• **Action item**: Pick every line with "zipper" from the material below.

■ ■ ■ ■ ■ ■ ■

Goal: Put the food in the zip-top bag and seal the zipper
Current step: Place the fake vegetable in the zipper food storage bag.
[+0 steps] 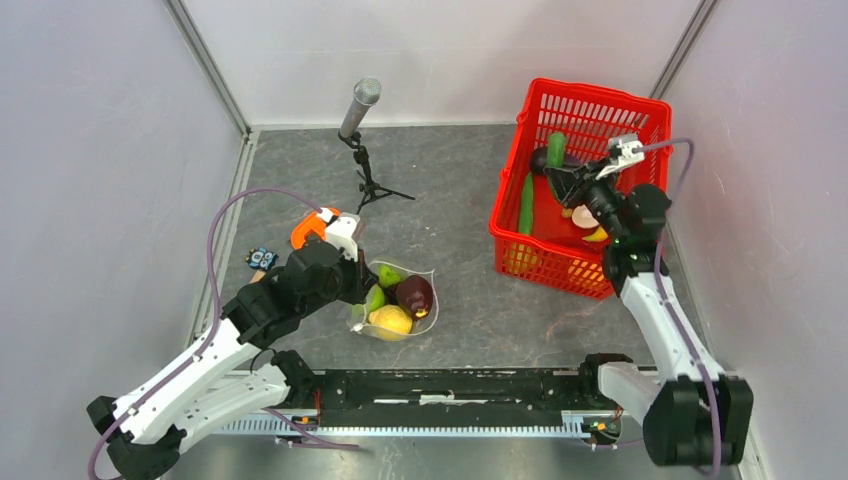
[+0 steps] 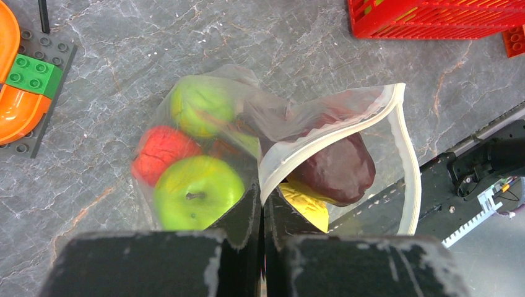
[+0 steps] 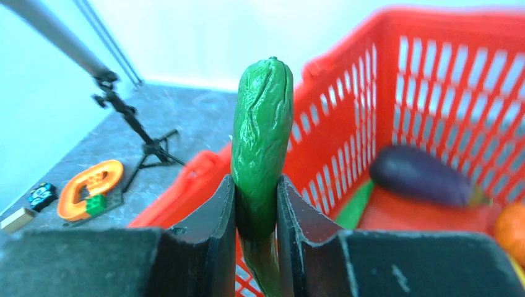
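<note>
Your table (image 1: 460, 230) is a grey marbled slab. On the far right stands the red basket (image 1: 545, 262). Toward the far left of centre you have a mic stand (image 1: 362, 165) on its small tripod. Left of centre lies a dark brick plate (image 2: 52, 55) carrying the orange tape holder (image 2: 15, 111), with a small black-and-blue gadget (image 1: 262, 257) just to its left. The bag (image 2: 278, 114) rests near the middle, to the right of the plate. A black rail (image 1: 450, 385) runs along the near edge.
</note>
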Motion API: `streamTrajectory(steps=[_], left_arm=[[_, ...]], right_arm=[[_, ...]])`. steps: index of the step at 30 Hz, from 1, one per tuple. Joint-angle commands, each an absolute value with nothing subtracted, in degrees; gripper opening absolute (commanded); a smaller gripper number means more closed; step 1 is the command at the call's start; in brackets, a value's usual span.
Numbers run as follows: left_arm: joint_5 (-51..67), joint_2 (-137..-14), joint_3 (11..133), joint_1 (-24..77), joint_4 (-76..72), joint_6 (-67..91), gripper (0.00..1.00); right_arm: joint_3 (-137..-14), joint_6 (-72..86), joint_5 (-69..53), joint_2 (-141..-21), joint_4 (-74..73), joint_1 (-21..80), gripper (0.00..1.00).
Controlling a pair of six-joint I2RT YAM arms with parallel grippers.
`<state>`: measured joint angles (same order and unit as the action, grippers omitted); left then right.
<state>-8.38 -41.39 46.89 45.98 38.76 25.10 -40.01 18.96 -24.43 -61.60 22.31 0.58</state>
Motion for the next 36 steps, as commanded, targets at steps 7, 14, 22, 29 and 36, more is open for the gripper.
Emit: streamTrajectory(steps=[7, 14, 22, 29, 36], left_arm=[[-6.5, -42.3, 47.8, 45.8, 34.8, 26.9, 0.03], [-6.5, -42.1, 47.6, 45.8, 34.5, 27.3, 0.04], [-5.5, -42.1, 47.0, 45.8, 32.3, 28.5, 0.04], [-6.2, -41.5, 47.0, 45.8, 32.3, 29.0, 0.04], [-8.0, -40.0, 46.6, 45.8, 32.6, 30.0, 0.04]], right_arm=[[-34.1, 37.1, -49.9, -48.7, 56.0, 0.7, 0.08], [-31.7, 45.9, -53.9, -49.1, 71.4, 14.1, 0.07], [-35.0, 16.9, -39.8, -50.1, 39.2, 37.5, 0.08], [-36.4, 12.7, -28.6, -62.3, 45.3, 55.1, 0.03], [-31.5, 23.6, -20.6, -73.0, 66.5, 60.4, 0.02]])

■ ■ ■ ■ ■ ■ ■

• **Output below**:
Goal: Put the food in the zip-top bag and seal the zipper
Current step: Place the fake vegetable in the zipper food storage bag.

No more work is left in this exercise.